§ Required action
Determine how many lines in the following listing include "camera". Respond with that number only.

§ Given data
----------

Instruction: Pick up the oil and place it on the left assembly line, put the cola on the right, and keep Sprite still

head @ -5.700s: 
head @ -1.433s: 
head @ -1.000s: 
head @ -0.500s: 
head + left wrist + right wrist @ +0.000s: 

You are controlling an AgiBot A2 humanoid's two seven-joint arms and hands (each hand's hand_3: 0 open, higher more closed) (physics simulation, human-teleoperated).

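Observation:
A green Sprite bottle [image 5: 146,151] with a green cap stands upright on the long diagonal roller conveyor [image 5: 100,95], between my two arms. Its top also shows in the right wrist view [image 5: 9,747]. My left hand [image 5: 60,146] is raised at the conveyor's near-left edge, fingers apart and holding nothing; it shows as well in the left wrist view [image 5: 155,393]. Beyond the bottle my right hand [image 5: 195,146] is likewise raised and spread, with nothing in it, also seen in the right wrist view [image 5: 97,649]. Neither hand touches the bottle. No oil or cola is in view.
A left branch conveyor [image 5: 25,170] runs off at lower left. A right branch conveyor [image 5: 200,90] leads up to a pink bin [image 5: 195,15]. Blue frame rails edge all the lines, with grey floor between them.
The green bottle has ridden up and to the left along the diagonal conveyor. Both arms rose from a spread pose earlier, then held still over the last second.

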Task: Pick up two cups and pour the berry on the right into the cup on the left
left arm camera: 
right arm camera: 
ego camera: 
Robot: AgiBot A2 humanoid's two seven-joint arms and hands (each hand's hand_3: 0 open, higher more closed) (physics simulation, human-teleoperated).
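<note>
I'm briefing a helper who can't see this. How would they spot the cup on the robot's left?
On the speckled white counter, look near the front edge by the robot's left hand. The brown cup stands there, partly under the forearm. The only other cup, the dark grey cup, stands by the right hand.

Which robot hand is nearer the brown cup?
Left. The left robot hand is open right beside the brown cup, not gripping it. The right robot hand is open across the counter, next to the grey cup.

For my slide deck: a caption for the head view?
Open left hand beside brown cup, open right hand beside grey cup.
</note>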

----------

§ Solution to this task
3